Terry has a far simpler explanation for Holt’s inability to accept his rival’s demise; their captain is desperate to re-live his glory days. Holt vehemently denies it (though it ends up being true), and in the end, his tight clinging to the past ends up being a good thing. The Stranger did indeed escape — not die — and Holt and a larger team of officers track him down.

Other Observations:

  • This might be my favorite episode of Nine-Nine this season. The show is often at its best when it’s dealing with real-world issues through the lens of its unique characters and “cop show comedy” format, and it really worked here. “He Said, She Said,” manages to be informative without being exclusive, sensitive without being weepy and powerful without being preachy.
  • How great was Stephanie Beatriz’s directorial debut?
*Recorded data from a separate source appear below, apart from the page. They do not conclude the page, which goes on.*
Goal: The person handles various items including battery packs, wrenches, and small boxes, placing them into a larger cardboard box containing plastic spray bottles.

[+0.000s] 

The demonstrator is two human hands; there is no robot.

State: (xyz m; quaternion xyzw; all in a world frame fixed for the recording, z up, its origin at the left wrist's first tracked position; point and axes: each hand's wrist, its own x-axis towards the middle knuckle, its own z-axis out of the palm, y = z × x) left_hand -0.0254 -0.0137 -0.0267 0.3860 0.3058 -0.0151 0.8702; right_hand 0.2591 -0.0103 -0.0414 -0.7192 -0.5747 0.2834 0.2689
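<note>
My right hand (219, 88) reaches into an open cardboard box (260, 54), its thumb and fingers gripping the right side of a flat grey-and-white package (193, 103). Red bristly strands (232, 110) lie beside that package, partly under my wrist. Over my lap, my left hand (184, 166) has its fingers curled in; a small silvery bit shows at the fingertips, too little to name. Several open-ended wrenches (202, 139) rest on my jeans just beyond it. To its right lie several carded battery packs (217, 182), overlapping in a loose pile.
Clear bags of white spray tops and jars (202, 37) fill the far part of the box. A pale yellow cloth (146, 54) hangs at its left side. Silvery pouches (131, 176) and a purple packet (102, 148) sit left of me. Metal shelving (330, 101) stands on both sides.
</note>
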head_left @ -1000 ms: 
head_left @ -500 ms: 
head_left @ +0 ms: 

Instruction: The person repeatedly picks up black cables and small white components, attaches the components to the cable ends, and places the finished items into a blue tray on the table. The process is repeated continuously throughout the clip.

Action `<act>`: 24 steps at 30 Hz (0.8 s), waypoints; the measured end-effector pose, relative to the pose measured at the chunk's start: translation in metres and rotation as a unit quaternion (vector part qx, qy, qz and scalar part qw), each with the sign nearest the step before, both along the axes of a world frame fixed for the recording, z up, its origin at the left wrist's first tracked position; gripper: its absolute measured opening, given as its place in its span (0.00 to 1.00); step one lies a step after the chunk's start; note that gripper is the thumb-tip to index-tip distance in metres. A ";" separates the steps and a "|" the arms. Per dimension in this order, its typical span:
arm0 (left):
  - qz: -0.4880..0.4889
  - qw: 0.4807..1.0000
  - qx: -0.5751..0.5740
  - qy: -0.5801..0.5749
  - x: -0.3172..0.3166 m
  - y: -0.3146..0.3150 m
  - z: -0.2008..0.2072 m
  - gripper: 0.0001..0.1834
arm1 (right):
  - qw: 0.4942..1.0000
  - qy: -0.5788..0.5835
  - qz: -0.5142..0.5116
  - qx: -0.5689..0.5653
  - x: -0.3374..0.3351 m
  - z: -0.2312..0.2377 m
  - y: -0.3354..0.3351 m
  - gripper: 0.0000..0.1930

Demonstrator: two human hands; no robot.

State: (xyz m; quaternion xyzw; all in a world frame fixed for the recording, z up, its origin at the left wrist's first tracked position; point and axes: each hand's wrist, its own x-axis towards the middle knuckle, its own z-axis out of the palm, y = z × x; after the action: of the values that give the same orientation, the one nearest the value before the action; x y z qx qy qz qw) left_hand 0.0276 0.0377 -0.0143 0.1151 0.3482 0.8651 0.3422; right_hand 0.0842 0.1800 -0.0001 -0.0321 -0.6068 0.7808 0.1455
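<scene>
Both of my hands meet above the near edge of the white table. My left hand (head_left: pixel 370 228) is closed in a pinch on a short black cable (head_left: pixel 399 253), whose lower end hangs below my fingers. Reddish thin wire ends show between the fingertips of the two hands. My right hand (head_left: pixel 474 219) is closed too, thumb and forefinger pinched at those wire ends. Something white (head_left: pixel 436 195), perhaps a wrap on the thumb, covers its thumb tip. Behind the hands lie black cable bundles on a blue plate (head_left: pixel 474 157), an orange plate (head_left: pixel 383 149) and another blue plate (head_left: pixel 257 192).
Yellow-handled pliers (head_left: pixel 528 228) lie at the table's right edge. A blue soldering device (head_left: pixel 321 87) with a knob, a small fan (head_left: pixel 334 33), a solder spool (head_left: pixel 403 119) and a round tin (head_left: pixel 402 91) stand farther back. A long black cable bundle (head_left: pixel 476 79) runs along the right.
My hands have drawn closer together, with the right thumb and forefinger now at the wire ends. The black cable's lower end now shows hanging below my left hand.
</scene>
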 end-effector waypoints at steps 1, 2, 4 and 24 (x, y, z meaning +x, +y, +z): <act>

It’s been said that the best directors are often actors, and that clearly showed this episode.
  • Holt’s storyline added just the right amount of comedic relief to balance out the often-unsettling sexual assault investigation. This was a B-Story that felt like it could have been its own A-Story in a different episode.
  • Does anyone else miss Boyle? I feel like we haven’t heard much from him lately, though he does at least make appearances.